Work item -> Quote exactly the lines spanning from the top of the data below to the line that contains "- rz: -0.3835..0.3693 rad", including both.

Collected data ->
-- Opening Marker --

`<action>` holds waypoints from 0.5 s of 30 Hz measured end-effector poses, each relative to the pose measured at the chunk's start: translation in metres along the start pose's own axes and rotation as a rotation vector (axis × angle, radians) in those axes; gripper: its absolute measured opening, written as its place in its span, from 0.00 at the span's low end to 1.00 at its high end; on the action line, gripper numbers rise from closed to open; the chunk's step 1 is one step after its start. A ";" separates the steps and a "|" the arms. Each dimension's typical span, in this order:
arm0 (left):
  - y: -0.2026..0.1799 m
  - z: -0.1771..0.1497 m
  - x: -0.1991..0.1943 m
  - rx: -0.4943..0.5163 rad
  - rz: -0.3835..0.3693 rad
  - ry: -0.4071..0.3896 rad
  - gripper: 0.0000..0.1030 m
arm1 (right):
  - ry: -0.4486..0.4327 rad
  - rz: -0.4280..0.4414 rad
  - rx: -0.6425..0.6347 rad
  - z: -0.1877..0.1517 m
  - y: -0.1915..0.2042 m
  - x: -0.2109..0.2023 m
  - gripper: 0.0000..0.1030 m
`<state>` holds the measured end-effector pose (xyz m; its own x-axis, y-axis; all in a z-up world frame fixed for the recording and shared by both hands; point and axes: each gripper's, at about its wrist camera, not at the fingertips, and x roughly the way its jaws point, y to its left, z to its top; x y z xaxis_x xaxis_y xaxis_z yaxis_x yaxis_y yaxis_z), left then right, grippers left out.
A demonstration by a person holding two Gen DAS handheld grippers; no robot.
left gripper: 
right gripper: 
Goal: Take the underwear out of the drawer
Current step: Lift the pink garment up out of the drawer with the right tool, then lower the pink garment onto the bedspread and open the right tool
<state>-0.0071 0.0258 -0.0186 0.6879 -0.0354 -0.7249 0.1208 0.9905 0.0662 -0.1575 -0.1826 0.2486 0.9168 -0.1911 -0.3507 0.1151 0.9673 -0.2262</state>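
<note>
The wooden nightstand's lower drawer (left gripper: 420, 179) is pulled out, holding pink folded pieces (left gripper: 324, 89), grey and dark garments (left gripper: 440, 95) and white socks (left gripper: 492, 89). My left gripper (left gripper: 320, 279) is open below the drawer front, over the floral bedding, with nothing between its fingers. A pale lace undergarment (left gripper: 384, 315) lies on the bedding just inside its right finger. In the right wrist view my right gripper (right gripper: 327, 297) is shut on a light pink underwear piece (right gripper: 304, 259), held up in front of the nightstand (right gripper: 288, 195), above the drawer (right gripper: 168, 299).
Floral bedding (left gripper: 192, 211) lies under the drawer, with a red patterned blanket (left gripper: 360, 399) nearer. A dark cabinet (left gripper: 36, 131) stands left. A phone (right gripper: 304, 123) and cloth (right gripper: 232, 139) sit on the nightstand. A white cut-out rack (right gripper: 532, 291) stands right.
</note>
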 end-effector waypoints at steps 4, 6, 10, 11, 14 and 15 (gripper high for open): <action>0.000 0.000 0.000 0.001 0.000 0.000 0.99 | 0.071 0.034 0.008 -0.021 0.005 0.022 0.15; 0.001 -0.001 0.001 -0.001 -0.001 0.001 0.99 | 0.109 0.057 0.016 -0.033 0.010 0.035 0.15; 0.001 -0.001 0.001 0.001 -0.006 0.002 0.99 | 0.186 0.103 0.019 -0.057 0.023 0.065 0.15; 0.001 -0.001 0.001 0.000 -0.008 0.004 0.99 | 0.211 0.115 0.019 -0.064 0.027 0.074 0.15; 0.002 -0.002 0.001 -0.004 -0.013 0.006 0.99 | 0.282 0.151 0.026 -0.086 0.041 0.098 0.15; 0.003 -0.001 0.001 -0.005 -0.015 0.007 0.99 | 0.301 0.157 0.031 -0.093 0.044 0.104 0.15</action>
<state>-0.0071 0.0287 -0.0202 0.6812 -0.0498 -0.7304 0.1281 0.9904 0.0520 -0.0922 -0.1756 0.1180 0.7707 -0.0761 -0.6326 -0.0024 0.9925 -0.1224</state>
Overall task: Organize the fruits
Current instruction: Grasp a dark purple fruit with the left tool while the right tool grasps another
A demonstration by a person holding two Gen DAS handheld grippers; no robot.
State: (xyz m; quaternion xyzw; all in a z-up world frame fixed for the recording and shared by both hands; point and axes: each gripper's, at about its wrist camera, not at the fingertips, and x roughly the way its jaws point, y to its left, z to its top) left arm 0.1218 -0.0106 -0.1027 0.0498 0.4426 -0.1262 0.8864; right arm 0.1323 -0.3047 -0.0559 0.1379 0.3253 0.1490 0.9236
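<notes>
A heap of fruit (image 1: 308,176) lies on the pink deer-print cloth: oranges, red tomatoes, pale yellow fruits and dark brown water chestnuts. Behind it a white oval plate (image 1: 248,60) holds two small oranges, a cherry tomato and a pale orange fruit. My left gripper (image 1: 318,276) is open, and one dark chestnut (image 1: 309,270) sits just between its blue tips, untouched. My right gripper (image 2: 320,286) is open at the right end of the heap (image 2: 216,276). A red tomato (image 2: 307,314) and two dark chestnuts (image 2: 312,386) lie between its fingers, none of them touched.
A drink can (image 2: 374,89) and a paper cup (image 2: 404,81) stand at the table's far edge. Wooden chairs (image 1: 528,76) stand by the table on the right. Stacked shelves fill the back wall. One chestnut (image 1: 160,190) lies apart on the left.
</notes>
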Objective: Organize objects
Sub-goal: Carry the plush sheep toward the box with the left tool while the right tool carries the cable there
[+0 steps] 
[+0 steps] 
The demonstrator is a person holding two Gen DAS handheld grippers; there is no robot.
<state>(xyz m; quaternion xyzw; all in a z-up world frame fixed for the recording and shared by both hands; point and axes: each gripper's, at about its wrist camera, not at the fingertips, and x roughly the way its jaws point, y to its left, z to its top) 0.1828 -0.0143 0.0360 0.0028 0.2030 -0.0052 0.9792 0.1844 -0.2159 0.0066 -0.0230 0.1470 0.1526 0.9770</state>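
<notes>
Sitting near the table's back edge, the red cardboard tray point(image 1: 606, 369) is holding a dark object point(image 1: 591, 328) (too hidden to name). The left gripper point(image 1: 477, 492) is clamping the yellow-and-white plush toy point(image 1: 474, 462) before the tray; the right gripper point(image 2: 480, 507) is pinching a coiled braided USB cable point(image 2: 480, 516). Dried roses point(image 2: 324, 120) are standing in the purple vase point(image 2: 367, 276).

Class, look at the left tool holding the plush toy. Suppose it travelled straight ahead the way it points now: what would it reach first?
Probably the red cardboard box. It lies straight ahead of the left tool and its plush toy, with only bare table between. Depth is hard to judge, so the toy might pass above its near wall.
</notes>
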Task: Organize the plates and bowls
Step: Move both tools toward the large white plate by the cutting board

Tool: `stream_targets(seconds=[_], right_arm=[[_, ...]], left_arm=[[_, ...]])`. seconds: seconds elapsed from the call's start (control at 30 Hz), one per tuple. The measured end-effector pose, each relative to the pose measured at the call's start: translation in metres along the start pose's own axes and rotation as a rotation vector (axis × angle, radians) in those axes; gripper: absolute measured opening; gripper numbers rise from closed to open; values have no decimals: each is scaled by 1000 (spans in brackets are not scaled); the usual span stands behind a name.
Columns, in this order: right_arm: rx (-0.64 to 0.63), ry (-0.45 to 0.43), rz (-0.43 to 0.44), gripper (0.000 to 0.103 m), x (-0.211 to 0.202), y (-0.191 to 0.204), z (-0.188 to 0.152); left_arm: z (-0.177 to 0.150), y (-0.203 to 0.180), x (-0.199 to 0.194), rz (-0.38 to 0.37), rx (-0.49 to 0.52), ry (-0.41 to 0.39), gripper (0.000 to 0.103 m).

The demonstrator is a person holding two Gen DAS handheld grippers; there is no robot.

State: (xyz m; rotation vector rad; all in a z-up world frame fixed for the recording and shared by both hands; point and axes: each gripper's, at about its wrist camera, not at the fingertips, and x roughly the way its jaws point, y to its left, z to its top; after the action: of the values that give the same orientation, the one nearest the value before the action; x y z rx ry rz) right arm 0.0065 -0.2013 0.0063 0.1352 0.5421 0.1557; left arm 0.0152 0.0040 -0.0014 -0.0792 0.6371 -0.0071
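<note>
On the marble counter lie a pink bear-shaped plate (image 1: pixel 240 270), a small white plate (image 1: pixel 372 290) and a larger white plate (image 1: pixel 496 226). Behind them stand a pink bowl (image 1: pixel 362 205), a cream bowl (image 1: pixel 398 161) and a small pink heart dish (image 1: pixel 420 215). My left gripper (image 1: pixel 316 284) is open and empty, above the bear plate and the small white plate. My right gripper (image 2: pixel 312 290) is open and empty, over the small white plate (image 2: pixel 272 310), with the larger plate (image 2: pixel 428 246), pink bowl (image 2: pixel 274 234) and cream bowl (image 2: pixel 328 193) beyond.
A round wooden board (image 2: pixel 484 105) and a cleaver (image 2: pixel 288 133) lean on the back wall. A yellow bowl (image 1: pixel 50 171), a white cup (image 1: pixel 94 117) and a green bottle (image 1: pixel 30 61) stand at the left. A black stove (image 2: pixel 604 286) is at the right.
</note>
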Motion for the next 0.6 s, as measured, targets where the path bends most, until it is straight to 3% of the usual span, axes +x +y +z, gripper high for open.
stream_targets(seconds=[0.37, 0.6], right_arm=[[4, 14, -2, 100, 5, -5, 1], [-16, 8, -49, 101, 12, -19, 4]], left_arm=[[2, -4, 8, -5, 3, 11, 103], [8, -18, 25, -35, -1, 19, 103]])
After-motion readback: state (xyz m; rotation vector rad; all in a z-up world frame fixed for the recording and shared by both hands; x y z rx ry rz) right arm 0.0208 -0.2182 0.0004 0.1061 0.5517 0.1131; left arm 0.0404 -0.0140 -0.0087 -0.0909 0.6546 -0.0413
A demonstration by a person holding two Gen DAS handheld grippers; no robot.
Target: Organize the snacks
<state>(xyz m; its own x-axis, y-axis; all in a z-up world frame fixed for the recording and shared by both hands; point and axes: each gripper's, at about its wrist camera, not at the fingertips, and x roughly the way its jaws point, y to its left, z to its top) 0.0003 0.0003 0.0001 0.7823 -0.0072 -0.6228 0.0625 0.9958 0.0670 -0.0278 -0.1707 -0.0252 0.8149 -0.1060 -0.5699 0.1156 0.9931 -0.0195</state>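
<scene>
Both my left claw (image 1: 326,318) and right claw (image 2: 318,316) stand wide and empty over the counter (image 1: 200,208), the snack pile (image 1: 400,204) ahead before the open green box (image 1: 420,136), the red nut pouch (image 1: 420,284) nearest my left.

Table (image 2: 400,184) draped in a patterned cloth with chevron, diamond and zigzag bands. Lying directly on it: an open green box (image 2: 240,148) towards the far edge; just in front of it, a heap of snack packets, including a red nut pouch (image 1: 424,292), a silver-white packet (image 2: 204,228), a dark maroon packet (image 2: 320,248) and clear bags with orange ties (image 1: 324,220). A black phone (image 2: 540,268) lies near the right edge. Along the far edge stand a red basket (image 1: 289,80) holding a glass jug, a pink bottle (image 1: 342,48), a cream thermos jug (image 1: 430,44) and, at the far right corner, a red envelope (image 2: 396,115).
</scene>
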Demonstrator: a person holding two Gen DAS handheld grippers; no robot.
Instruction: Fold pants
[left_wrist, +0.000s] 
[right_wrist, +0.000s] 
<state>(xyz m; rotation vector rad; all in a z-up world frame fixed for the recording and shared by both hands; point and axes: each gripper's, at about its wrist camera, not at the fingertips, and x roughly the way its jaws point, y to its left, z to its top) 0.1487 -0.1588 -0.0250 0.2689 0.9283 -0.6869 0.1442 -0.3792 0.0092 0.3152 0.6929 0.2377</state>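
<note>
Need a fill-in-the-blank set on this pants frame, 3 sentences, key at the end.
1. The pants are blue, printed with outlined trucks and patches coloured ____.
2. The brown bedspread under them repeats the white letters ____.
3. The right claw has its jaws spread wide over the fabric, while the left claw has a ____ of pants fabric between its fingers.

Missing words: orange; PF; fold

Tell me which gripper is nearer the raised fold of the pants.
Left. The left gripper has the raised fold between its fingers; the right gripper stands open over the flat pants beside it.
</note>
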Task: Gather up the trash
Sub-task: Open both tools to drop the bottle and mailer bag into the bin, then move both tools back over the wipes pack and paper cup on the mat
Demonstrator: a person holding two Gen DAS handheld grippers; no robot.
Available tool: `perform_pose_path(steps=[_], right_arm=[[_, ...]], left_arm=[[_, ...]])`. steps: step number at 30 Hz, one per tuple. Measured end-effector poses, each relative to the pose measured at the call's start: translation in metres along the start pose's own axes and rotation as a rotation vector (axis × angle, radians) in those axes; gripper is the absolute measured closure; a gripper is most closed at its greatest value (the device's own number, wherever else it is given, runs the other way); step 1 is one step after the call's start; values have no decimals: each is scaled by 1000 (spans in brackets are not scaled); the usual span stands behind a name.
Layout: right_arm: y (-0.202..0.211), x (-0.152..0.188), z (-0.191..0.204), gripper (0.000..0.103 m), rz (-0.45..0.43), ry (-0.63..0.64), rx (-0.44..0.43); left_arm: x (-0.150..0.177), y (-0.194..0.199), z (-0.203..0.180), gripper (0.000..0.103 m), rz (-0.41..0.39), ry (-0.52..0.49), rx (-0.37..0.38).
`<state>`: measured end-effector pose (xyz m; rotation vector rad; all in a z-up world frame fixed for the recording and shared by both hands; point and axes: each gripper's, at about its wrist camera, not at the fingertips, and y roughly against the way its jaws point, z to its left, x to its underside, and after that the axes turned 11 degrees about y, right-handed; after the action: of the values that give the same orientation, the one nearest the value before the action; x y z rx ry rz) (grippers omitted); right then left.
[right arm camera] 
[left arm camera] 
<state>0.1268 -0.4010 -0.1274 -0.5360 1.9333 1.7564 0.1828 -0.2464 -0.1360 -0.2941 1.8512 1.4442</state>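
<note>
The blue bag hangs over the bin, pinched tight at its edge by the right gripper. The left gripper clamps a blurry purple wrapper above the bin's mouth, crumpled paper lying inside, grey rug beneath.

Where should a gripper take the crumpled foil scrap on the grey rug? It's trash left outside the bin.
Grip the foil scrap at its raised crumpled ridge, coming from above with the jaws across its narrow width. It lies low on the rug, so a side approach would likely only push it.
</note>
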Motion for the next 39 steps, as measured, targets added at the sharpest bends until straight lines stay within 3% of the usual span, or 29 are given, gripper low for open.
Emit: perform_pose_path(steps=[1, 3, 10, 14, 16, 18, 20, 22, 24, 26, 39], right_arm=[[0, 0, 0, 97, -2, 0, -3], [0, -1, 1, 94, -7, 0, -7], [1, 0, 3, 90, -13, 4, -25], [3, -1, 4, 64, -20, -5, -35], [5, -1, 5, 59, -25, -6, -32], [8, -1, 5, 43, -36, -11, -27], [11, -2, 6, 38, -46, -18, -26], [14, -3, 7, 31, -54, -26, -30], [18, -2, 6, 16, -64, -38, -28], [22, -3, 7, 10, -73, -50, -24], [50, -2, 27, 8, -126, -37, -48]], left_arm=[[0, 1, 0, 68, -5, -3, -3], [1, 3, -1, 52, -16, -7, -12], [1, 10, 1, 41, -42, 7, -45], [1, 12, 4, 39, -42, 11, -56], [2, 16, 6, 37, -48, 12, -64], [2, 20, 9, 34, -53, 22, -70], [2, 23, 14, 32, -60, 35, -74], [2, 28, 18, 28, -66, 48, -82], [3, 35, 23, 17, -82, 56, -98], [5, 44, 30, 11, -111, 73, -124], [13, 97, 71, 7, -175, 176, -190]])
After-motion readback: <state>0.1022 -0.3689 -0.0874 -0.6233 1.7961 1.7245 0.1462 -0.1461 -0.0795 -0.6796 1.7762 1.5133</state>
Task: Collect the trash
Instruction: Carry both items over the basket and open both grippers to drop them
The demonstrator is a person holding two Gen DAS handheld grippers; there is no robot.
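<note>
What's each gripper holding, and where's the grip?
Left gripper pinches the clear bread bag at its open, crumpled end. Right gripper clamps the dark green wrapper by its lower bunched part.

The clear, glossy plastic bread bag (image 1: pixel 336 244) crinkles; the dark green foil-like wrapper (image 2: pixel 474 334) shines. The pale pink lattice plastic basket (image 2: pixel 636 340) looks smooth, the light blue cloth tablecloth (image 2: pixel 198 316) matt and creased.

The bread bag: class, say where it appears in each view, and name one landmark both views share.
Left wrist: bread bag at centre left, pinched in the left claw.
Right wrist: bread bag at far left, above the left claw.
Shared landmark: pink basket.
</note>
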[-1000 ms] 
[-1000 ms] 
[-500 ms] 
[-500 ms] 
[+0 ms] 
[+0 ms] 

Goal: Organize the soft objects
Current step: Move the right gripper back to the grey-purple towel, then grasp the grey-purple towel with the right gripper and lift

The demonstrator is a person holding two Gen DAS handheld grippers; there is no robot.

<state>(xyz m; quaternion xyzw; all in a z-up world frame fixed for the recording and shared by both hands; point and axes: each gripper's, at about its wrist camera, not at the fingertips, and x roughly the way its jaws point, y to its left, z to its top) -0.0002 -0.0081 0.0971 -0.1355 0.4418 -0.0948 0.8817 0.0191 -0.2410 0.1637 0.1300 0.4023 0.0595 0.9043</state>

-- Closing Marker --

Response to this exercise ->
`<action>` holds waypoints from 0.5 s of 30 Hz measured end-effector poses, each relative to the pose measured at the chunk's start: translation in metres along the start pose's own axes and rotation as a rotation vector (axis × angle, radians) in those axes; gripper: its absolute measured opening, written as its place in its span, from 0.00 at the span's low end to 1.00 at its high end; on the action line, gripper numbers rise from closed to open; the chunk's step 1 is one step after its start. A ";" separates the steps and a "|" the arms. Each dimension's typical span, in this order:
arm0 (left):
  - y: -0.2026..0.1799 m
  - z: -0.1771..0.1497 m
  - x: -0.1991..0.1943 m
  - rx: -0.4943..0.5163 rad
  - rz: -0.3835..0.3693 rad

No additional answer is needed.